La primera imagen que nos dispensó míster Biden como presidente usa fue la de un viejito atareado a la mesa de su despacho, con una pluma en la mano y una pila de carpetas a su derecha en cuyo contenido estampaba su firma con frenesí taylorista. Los documentos firmados constituían una batería de decretos destinada a desmontar el tinglado legislativo de su predecesor. Ignoramos los efectos de estos decretos en la vida de la sociedad norteamericana pero podemos decir que esta actitud presidencial, resolutiva y urgente, destinada a robustecer las esperanzas de la nación están en los antípodas de la actitud medrosa de nuestro gobierno así llamado social-comunista, que no ha sido capaz de afrontar reformas programáticas como la reforma laboral, la ley mordaza, la regulación de los alquileres, y unas pocas más que hubieran enviado un mensaje de confianza y de fuerza a su electorado. La sorpresa de míster Biden y su pila de decretos ha sido verbalizada por comentaristas españoles de izquierda con una mezcla de sorpresa y envidia.

Pero sin duda la medida más audaz del presidente demócrata, por su innegable repercusión en el funcionamiento del capitalismo global, es su apoyo a la suspensión de las patentes de las vacunas contra la Covid19 para facilitar la fabricación de genéricos en países con suficiente potencia industrial pero grandes carencias en servicios de salud, como India. Sin duda, míster Biden sabe lo que sabemos todos, que el capitalismo no puede funcionar mientras la mayor parte de la mano de obra y de los consumidores globales está enfrascada en una agónica batalla por la salud. Para trabajar y consumir es preciso estar sano. No es una cuestión de humanitarismo o, como dirían aquí nuestros pensadores castizos, de buenismo, sino de mero cálculo político. Si Estados Unidos quiere recuperar el liderazgo en el mundo, cuyos horizontes recortó su predecesor con muros y desafíos de barra de bar, necesita probar con hechos que es un buen amigo de la humanidad, y la prueba definitiva es demostrar que vela por su salud. Míster Biden, católico practicante, buscó la bendición del papa de Roma para llevar a cabo la iniciativa. Sin duda tuvo suerte de que fuera Berdoglio y no Wojtyla el que ocupa el sitial de Pedro y resulta curioso este arcaico ritual de buscar la caución pontificia para ejecutar una política de estado, pero puede imaginarse que Biden intenta dar a su propósito una dimensión moral, o cultural, como se dice ahora. Estamos en una nueva forma de guerra planetaria, espesamente simbólica, y no todas las armas están en los arsenales convencionales.

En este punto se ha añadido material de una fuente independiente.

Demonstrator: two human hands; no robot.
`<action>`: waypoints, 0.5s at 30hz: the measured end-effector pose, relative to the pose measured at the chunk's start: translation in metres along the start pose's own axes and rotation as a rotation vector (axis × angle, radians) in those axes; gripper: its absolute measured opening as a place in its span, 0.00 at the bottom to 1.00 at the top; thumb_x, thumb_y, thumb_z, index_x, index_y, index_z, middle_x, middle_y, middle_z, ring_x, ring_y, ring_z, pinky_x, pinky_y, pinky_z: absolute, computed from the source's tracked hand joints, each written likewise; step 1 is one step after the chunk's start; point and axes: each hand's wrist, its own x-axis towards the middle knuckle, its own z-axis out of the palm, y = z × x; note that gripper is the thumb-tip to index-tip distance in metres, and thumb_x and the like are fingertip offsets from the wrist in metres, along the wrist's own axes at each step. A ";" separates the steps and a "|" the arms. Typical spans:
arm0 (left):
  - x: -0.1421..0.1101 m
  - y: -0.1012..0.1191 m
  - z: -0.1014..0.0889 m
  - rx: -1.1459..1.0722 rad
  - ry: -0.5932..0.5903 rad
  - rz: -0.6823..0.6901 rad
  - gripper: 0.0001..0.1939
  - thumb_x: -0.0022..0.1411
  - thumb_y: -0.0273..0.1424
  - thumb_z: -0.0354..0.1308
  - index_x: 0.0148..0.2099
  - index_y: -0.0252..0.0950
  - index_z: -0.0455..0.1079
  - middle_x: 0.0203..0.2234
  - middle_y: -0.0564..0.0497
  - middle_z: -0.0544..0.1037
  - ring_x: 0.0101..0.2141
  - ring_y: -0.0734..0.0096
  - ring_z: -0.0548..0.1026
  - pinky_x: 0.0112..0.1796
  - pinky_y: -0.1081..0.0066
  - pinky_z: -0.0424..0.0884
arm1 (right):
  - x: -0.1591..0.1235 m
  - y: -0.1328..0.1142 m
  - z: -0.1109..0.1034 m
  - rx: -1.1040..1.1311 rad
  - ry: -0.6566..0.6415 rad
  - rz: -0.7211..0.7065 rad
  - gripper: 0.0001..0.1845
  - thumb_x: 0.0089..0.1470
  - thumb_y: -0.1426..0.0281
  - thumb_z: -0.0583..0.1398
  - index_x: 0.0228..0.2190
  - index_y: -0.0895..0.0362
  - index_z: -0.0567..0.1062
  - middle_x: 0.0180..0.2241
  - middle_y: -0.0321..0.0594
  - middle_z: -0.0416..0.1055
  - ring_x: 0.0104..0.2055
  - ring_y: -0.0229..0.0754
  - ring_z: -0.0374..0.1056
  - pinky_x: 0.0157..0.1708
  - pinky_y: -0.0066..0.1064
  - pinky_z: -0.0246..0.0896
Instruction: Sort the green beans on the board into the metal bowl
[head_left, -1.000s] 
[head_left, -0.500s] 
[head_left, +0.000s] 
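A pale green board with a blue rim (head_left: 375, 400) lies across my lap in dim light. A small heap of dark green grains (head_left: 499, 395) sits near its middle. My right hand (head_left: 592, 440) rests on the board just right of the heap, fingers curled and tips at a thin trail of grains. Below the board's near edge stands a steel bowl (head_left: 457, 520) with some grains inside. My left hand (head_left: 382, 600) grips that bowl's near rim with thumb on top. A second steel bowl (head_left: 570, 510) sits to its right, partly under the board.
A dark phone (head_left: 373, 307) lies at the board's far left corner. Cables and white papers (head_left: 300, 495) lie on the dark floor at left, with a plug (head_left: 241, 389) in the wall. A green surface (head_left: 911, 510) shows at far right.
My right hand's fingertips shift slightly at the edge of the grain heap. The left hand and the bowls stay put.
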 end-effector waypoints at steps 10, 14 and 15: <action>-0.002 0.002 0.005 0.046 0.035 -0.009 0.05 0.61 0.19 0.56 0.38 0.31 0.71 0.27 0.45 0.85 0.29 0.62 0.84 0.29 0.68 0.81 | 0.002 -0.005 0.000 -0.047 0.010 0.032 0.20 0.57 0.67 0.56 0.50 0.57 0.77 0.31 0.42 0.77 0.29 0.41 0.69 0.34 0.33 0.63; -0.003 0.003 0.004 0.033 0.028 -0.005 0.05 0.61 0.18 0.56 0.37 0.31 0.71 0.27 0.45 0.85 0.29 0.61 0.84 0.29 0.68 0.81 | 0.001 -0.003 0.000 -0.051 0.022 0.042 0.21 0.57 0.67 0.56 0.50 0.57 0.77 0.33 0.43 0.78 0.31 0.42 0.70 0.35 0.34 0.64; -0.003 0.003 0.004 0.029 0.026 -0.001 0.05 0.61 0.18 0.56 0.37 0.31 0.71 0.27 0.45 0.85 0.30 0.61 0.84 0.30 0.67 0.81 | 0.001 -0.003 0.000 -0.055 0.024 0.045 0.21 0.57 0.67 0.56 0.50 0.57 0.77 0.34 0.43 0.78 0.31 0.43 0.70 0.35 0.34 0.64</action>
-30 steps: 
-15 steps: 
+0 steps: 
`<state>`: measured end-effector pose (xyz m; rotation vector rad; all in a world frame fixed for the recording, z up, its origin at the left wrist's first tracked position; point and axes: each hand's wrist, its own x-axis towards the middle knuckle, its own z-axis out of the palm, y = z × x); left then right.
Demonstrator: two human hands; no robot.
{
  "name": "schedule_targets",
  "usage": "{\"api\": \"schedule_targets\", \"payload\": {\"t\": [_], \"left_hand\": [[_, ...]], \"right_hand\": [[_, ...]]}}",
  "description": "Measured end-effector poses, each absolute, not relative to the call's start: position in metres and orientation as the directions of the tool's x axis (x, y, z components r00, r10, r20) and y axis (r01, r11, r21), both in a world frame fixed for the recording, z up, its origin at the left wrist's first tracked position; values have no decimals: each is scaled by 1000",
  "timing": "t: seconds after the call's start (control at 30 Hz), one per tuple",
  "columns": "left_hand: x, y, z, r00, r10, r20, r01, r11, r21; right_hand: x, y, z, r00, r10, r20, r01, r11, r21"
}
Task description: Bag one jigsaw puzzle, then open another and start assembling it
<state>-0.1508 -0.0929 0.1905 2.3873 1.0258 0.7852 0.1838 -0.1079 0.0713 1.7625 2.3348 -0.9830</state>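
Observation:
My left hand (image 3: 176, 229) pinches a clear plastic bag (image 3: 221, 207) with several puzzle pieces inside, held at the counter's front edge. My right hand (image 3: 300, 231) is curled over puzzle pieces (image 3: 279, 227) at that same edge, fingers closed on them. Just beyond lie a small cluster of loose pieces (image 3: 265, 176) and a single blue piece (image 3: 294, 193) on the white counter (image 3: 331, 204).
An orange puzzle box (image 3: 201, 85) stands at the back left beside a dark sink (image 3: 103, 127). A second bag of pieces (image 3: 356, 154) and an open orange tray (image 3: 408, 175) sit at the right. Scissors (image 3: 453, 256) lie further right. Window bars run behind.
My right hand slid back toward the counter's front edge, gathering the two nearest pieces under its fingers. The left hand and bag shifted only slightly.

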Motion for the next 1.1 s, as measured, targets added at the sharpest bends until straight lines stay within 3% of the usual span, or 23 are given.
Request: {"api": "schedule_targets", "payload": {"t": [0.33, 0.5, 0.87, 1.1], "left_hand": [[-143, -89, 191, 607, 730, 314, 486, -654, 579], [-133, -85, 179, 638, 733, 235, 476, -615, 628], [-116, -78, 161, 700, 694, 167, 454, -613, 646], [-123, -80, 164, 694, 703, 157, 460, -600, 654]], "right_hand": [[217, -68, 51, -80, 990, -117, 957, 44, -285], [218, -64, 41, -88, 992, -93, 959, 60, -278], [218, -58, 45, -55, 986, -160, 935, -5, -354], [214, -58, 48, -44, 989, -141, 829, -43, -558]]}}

Es una evidencia empírica que la codicia de los ricos –la mano invisible, que es más bien garra visible- ha dejado de ser el vector del orden internacional, y las políticas de Biden van dirigidas a corregir la deriva neoliberal mediante fórmulas que ya han sido probadas en el pasado con notable éxito. Pero, sea como fuere, los luteranos y calvinistas europeos no se han dejado atraer por el gesto ni por el objetivo del presidente norteamericano. Frau Merkel, la patrona de esta casa de inquilinos a la que llamamos Europa, ha dicho no a la suspensión de las patentes. El argumento consabido es que las patentes son el sustento de la innovación en la industria farmacéutica, afirmación desmentida por los hechos cuando se ha visto que la presión de la pandemia ha producido innumerables vacunas en un tiempo récord, algunas de países inimaginables como Cuba.

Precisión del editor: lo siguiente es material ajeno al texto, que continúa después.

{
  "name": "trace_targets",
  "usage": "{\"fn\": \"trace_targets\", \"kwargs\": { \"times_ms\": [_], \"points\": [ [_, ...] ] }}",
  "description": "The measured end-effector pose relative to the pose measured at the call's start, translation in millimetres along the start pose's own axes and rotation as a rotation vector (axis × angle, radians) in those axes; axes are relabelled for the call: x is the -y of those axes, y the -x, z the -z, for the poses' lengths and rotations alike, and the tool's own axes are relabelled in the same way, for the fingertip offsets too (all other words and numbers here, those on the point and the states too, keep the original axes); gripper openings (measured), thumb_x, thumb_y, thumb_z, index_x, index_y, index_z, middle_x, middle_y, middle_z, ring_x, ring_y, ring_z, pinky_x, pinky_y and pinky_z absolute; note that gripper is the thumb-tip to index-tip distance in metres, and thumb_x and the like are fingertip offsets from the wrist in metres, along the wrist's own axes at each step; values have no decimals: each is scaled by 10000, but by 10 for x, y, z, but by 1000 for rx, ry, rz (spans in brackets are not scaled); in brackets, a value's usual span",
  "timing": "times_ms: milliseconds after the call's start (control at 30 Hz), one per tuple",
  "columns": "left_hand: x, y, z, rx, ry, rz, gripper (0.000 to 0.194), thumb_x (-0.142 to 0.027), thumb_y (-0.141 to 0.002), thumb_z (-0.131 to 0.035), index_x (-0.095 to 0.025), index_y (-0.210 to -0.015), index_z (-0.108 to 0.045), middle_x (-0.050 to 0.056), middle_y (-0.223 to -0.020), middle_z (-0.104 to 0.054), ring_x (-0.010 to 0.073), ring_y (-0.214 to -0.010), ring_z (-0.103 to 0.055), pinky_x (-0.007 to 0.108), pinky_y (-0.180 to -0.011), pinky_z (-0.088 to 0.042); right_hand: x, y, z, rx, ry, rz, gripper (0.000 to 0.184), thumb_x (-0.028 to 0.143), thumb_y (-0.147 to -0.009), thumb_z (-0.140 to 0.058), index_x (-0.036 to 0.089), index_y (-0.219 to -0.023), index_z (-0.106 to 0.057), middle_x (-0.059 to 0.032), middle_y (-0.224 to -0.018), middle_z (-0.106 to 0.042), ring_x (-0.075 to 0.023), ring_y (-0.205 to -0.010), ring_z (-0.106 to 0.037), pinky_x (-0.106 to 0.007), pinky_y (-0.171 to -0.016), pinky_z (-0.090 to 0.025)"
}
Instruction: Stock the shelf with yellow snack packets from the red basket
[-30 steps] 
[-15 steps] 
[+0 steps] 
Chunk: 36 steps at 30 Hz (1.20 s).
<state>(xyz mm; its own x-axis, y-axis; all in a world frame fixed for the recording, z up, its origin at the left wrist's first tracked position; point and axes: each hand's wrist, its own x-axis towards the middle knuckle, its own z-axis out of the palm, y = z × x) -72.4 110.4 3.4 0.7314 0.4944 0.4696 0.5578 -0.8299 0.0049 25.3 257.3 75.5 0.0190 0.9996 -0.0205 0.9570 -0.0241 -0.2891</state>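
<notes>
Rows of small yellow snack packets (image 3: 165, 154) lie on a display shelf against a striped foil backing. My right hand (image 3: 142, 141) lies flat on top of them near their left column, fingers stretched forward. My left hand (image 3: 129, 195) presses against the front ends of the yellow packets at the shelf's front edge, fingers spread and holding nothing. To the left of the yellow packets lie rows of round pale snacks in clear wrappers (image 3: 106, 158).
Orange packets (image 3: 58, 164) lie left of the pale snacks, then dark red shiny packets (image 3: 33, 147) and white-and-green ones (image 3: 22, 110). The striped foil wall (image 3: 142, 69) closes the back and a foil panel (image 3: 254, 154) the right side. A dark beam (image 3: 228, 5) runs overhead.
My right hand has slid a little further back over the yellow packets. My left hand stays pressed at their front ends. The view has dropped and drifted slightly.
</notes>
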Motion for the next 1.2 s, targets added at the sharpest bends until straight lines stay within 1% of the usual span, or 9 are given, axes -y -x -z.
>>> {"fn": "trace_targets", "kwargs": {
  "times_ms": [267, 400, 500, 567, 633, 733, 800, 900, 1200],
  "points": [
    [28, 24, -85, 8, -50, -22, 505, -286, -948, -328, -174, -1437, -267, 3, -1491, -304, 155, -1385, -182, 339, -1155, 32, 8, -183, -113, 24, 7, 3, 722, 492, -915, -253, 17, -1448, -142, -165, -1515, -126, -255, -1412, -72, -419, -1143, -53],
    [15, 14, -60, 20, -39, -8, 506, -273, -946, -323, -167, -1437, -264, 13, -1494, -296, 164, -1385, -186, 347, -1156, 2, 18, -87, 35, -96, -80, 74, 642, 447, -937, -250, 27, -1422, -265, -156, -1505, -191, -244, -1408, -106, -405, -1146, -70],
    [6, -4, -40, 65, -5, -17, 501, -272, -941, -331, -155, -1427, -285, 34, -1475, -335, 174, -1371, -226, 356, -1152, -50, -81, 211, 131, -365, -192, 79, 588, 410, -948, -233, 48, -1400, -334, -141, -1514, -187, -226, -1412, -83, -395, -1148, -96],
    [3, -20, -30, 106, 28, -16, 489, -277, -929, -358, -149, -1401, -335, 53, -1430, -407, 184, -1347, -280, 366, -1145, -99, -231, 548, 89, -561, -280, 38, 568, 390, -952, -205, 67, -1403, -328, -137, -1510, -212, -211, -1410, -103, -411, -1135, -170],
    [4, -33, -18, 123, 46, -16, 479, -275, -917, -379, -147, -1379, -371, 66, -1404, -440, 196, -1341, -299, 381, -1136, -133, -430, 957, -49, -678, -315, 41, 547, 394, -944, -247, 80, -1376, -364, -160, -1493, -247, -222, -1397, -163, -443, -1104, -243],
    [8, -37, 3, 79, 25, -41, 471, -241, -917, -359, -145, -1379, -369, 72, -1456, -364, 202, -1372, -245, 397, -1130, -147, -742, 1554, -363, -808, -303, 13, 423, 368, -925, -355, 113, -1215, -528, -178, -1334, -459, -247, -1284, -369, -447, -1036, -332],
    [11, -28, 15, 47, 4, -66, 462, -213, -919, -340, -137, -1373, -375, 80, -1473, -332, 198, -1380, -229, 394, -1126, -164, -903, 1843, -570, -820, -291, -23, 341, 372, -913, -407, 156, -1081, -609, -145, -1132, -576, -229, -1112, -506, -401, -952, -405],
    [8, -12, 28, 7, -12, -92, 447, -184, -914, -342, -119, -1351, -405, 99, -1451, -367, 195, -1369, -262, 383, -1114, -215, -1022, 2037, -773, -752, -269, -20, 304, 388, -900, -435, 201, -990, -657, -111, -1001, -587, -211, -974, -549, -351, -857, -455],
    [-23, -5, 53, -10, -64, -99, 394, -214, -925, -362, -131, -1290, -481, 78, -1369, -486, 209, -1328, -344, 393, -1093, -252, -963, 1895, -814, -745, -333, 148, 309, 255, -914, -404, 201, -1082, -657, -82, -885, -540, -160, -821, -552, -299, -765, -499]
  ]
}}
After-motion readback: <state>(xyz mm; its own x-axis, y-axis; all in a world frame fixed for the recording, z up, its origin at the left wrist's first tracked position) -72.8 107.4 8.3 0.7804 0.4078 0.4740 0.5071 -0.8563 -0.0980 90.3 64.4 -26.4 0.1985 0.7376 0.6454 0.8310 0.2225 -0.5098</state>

Lo que las patentes garantizan a los inversores de la industria farmacéutica, además de dividendos copiosos y seguros, es el control de la salud de las sociedades y la sumisión de los estados, obligados a preservarla y en consecuencia a someterse a las condiciones de la industria, que, de propina, llena el mercado de publicitados medicamentos placebo sin otro objeto que fomentar la inseguridad en la ciudadanía, y algo más que se ha visto estos días: la industria farmacéutica y sus opacos comportamientos sobre un bien universal como la salud es la principal fuente de inspiración para los negacionistas, otro factor de peligrosidad pública.

Europa, ese continente con demasiados jubilados, bajas tasas de natalidad y muchos fascistas gruñendo contra la inmigración y contra la ciencia se convierte en una potencia retardataria, y diríase que fuera lo están comprendiendo así.